The Way by Alexander Kan









From time to time, I ask my quite old mother to recall some more details about that place where they took me immediately after birth. I know that it was a two-room apartment on the fifth floor of a recently constructed building. In the very center of Pyongyang. On the shore of Taedong River, to which I was taken out in a carriage on walks for fresh air. I ask her…but all of my requests remain futile—either mother doesn’t want to or can’t remember—and nothing remains for me. How to present, conjure, visualize through the turbid thickness of years, curves, bends, and lines that are native to me? A landscape that it would turn out, I, in principle, could not remember.

And none the less, closing my eyes, I see the Taedong River, in all of its in-depth perspectives. Its smooth level current and even seagulls rushing about over the silver surface of the water. Still, then with the turn of the head—father along the shorefront, in a gray tunic, three steps from me, squatting down, he’s stretching to me his hand, toward which I direct my first steps.

The happy images break off, like an old, lost, and tattered film reel. And opening my eyes, I once more remember that all of this landscape, this plot, I merely contrived to myself. That my inner perspective holds nothing but deception, subterfuge, the momentary luxury of pseudo-clairvoyance. Perhaps as an eternal protest against all that is tangible, visible, immutable. All to which—by my will or not—I should abide.

Yet as long as this bright vision, again and again, returns to me, I, a faster visionary and mystic, in the end, conclude: this reflection, flash, fragment, is my paradise.

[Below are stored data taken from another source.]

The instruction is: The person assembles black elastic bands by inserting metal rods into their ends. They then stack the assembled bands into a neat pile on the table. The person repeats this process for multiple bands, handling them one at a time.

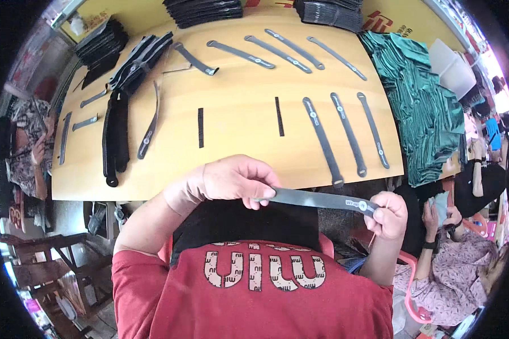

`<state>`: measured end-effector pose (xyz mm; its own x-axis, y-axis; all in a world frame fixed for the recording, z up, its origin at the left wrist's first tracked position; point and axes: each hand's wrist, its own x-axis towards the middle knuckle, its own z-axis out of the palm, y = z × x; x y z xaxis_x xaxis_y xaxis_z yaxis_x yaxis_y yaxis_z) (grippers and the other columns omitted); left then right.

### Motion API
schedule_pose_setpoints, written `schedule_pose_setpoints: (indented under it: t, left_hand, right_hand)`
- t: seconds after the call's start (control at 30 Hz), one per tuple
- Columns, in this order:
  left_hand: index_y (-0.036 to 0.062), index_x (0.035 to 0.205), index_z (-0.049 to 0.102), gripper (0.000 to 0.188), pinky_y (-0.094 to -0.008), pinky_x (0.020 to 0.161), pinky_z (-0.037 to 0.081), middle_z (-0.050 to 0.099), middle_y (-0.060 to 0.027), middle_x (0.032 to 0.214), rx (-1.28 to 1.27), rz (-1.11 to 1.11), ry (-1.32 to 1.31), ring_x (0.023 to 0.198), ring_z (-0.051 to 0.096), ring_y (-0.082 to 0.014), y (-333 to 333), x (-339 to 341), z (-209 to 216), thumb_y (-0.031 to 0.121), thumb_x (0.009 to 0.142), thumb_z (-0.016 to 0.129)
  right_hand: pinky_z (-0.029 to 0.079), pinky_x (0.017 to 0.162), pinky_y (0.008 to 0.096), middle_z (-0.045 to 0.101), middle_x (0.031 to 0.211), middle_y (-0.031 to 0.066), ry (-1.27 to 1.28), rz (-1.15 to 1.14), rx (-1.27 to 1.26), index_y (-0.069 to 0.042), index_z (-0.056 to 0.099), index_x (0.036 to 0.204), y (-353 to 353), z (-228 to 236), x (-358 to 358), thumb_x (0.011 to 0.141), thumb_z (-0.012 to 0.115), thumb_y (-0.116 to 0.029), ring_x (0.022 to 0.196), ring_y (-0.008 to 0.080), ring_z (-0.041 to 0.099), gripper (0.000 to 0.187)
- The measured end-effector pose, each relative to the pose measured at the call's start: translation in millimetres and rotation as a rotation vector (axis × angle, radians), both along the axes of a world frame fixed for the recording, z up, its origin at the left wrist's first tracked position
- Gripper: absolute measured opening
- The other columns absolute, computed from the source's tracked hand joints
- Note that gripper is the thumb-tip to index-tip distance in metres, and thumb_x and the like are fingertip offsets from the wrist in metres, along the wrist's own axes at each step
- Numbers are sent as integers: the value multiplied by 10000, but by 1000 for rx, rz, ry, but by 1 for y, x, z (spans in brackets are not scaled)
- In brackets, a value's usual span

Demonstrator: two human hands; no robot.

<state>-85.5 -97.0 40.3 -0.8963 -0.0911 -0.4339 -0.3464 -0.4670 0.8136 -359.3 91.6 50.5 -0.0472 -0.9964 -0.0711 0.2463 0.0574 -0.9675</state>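
A grey fabric strap with a white printed label is stretched between my two hands, in front of the table's near edge. My left hand pinches one end between thumb and fingers. At the other end, beside the label, the fingers of my right hand close round the strap. Beyond my right hand, similar straps lie in a slanting row, the nearest a long grey strap. Two short black strips lie apart on the table, ahead of my left hand.
On the wooden table, more grey straps lie at the far side. Black strap bundles sit left; dark stacks stand at the back. Green folded fabric covers the right edge. Other people sit at right and left.
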Motion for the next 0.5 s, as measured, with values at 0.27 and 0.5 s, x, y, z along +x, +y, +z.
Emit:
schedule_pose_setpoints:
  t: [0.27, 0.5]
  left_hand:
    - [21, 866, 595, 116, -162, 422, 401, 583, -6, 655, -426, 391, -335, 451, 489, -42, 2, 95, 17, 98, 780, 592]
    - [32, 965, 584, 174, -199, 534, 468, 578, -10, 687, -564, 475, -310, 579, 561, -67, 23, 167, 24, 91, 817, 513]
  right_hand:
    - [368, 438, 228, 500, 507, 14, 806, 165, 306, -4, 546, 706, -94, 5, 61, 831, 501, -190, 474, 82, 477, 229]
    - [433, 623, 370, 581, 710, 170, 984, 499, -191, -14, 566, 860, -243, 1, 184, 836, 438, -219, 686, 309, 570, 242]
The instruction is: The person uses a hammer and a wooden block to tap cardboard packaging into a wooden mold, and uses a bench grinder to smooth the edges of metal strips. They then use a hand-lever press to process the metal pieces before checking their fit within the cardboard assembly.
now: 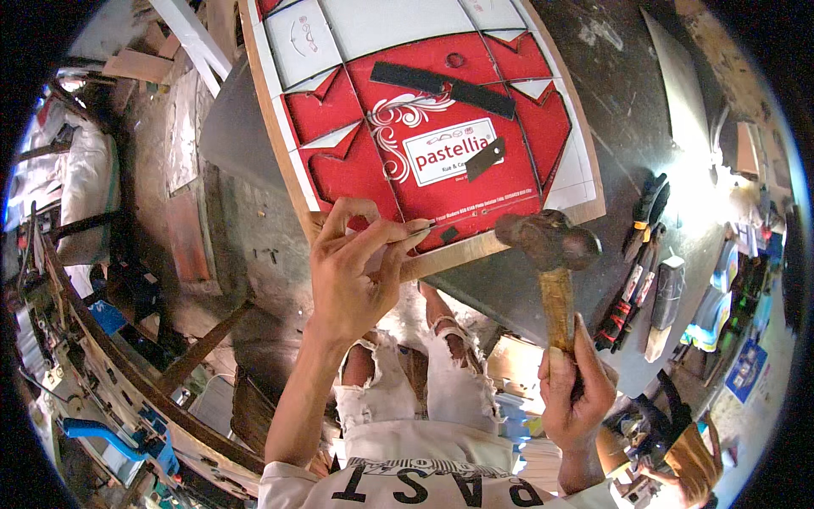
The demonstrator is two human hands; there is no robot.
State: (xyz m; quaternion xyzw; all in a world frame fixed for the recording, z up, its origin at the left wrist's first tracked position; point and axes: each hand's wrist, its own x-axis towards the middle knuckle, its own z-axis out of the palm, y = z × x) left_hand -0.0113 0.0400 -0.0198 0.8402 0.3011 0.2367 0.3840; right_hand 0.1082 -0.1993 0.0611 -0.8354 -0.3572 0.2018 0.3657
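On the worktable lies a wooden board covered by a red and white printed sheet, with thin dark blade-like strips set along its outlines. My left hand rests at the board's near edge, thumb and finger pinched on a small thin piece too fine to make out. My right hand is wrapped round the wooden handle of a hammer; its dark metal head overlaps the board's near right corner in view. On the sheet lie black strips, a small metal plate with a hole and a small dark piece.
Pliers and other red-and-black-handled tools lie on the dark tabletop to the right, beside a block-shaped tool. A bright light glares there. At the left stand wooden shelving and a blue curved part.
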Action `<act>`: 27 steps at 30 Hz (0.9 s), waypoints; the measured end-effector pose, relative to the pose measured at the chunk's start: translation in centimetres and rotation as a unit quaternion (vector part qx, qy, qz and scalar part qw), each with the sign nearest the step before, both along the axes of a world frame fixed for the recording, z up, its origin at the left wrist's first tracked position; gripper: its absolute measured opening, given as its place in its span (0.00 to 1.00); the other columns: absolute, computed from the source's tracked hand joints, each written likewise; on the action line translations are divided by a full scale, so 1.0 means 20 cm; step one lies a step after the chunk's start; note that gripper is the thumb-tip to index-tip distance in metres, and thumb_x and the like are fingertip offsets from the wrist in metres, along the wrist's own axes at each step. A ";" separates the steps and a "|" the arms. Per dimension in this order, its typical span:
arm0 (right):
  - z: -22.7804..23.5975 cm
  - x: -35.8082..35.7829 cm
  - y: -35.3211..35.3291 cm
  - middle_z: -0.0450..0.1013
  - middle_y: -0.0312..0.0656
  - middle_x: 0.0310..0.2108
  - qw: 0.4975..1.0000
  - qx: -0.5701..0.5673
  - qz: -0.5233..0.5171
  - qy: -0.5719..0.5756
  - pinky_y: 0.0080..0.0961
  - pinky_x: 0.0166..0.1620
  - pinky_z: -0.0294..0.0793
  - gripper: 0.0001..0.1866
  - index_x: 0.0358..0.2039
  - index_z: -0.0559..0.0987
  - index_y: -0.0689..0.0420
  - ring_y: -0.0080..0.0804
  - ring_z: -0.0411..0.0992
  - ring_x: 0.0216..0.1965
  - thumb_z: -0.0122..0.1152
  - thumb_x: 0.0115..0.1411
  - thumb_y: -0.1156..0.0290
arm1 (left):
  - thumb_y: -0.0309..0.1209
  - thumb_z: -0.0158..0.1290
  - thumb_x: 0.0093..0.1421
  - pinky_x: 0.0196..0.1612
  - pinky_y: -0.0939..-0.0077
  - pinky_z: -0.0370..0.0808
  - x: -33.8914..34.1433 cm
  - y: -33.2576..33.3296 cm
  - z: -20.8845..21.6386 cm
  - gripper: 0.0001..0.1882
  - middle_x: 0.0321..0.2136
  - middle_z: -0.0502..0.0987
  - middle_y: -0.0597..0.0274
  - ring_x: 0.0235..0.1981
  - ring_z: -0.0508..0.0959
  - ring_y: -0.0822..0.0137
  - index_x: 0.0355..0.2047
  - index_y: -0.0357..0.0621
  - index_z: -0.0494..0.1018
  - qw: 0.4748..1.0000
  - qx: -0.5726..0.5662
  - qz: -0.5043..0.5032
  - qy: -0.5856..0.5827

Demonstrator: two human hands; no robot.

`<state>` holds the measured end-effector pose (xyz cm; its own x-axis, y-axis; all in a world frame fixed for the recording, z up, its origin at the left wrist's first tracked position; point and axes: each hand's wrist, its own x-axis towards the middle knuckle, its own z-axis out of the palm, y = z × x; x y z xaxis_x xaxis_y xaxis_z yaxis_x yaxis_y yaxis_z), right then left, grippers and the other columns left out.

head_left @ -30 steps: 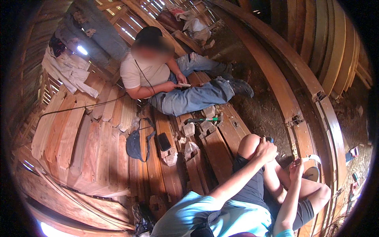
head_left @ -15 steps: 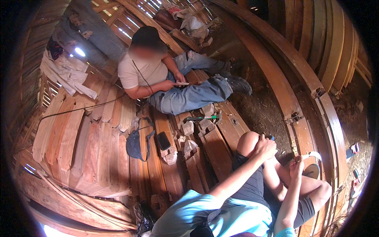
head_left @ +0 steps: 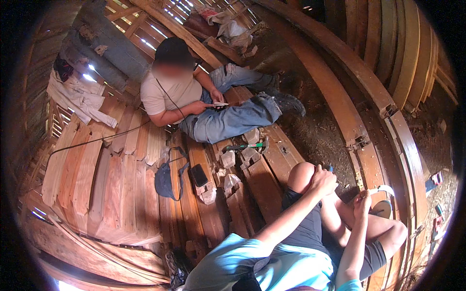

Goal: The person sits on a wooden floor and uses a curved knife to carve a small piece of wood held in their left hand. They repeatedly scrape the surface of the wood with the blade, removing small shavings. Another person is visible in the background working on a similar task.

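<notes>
My left hand (head_left: 322,181) is closed at my raised left knee, and a small dark blue end (head_left: 330,169) shows beyond its fingers. What the rest of that item is stays hidden. Lower and to the right, my right hand (head_left: 362,202) is closed on the near end of a curved white strip (head_left: 382,188), which bends over beside a round grey sole (head_left: 382,209). A narrow yellowish strip (head_left: 360,181) lies just beyond this hand, against the long brown beam (head_left: 373,167) with a cut notch.
Another person (head_left: 174,92) sits across from me, a phone-like item in hand. Between us, stacked planks (head_left: 196,160) carry a hammer (head_left: 247,146), a black phone (head_left: 198,175) and a dark bag (head_left: 166,179). A black cable (head_left: 97,139) crosses the left boards. Curved beams (head_left: 335,53) run along the right.
The view has shifted slightly, so the seated person and planks sit a little further left. Both my hands keep nearly the same places and grips.
</notes>
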<state>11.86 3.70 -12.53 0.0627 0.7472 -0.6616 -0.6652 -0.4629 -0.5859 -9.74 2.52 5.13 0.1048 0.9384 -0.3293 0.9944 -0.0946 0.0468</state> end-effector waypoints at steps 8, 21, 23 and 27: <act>0.09 -0.03 -0.01 0.67 0.31 0.23 0.999 -0.050 0.016 -0.006 0.12 0.20 0.63 0.10 0.30 0.71 0.52 0.16 0.63 0.20 0.47 0.65 0.61 | 0.45 0.52 0.53 0.43 0.54 0.62 0.00 -0.01 -0.05 0.14 0.23 0.81 0.61 0.26 0.80 0.62 0.21 0.53 0.81 0.998 0.036 -0.007 0.042; 0.01 -0.01 -0.01 0.70 0.31 0.27 0.996 0.016 0.085 -0.019 0.13 0.22 0.65 0.07 0.36 0.69 0.50 0.16 0.66 0.23 0.47 0.66 0.62 | 0.48 0.51 0.57 0.54 0.48 0.61 -0.01 0.01 -0.01 0.19 0.29 0.81 0.52 0.36 0.80 0.54 0.29 0.46 0.81 0.999 -0.032 0.021 0.005; 0.01 -0.01 -0.04 0.69 0.31 0.25 0.973 0.072 0.159 -0.152 0.16 0.22 0.65 0.07 0.35 0.68 0.51 0.16 0.65 0.23 0.47 0.66 0.62 | 0.48 0.50 0.58 0.51 0.49 0.63 -0.02 -0.01 -0.02 0.19 0.29 0.81 0.53 0.36 0.80 0.54 0.29 0.46 0.81 1.000 -0.020 0.005 0.010; -0.04 -0.08 -0.08 0.67 0.44 0.21 0.747 0.298 0.186 -0.564 0.33 0.25 0.65 0.08 0.32 0.66 0.59 0.40 0.66 0.20 0.48 0.65 0.68 | 0.48 0.49 0.58 0.46 0.52 0.65 0.03 -0.01 0.01 0.19 0.29 0.81 0.54 0.35 0.80 0.56 0.28 0.47 0.80 1.000 0.013 -0.014 0.014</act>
<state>10.30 2.04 -13.30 0.0439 0.9926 0.1134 0.5177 0.0745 -0.8523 -9.16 2.35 5.39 0.1219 0.9436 -0.3078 0.9923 -0.1231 0.0157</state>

Absolutely not lost for me, but always found, residing in me and with me. Now I am here, and the linear flow of external life only demonstrates its immutability or my ability to summon this paradise.

But of course, I learned this ability not immediately. In the beginning, there were no words or visions. I speak now only about my sense of life—but just one silent emptiness, about which I wrote several times in my essays, stories, and plays. About when they carried me as a one-year-old to Alma-Ata, a void which lasted probably a few years at least. My memory doesn’t know anything about those silent and invisible years.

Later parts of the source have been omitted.